One of my grandfather Claus's stories about the mill is covered in the book in the chapter entitled The Posse: Claus told a story about a man whose hands were cut off in an accident, who then threw himself on the saw. I don't know if the man had a wife, and the date it happened was much later than 1877, but it was a true story.

 

Johanna Nissen emigrated to New Zealand around the same time as Hans Christian and they married in Palmerston North. The family story says they met on the boat, but I can find no evidence that they were on the same boat. My mother used to say that Johanna, her grandmother, took in a lodger after Hans Christian died, but the lodger wasn't really a lodger. I discovered that Johanna married a younger man after Hans Christian died. The story about the neighbours' argument came from an article I found on Papers Past for which Johanna was a witness in court.
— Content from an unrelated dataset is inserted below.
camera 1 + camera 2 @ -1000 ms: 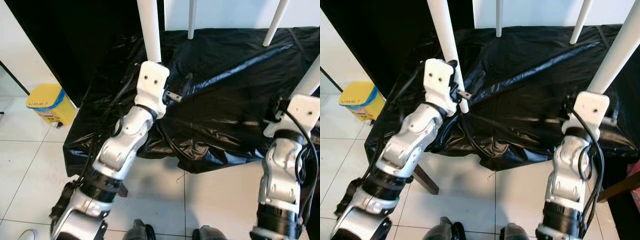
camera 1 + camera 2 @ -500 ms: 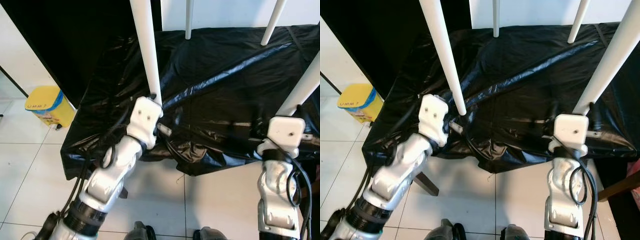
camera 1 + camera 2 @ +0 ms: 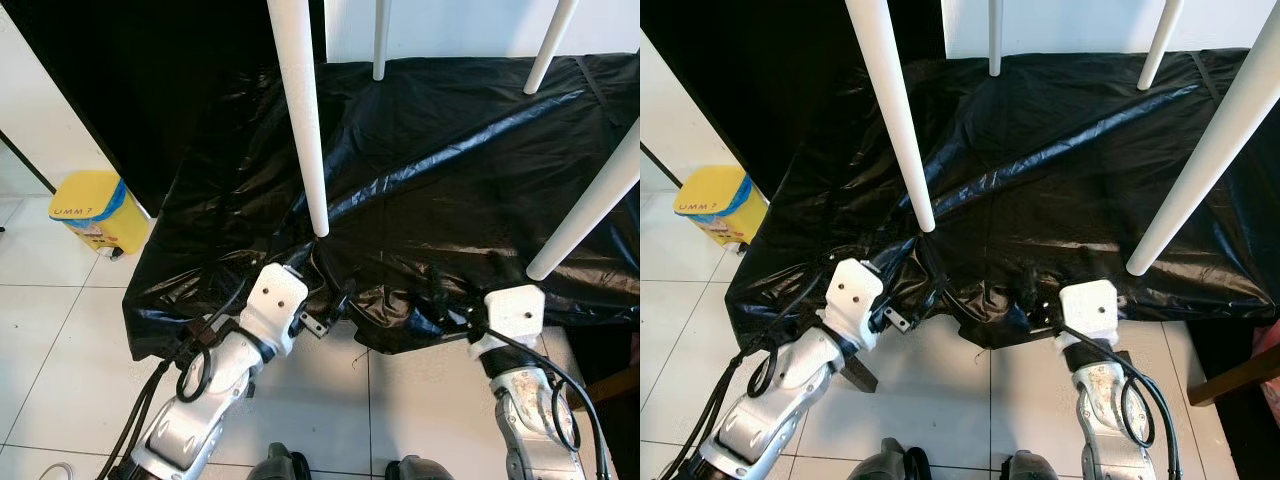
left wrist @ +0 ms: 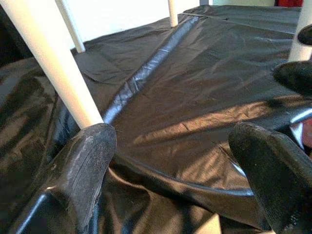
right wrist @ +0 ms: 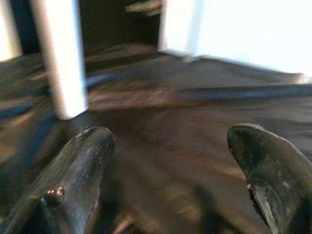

Interestingly, the younger man that Johanna later married was one of the neighbours: the five year old who was sent next door to retrieve the axe.

 

Paul Christensen Nissen and Jens Lund were also real. It is their story was the genesis of my novel, with the addition of other storylines and fictional characters. An article about the coroners' jury, also found on Papers Past, was the basis for this story. The boys crossed the river on a log on July 26, 1877, and were found on October 3, 1877. Imagining how the family would have dealt with the tragedy gave me the impetus to write this book.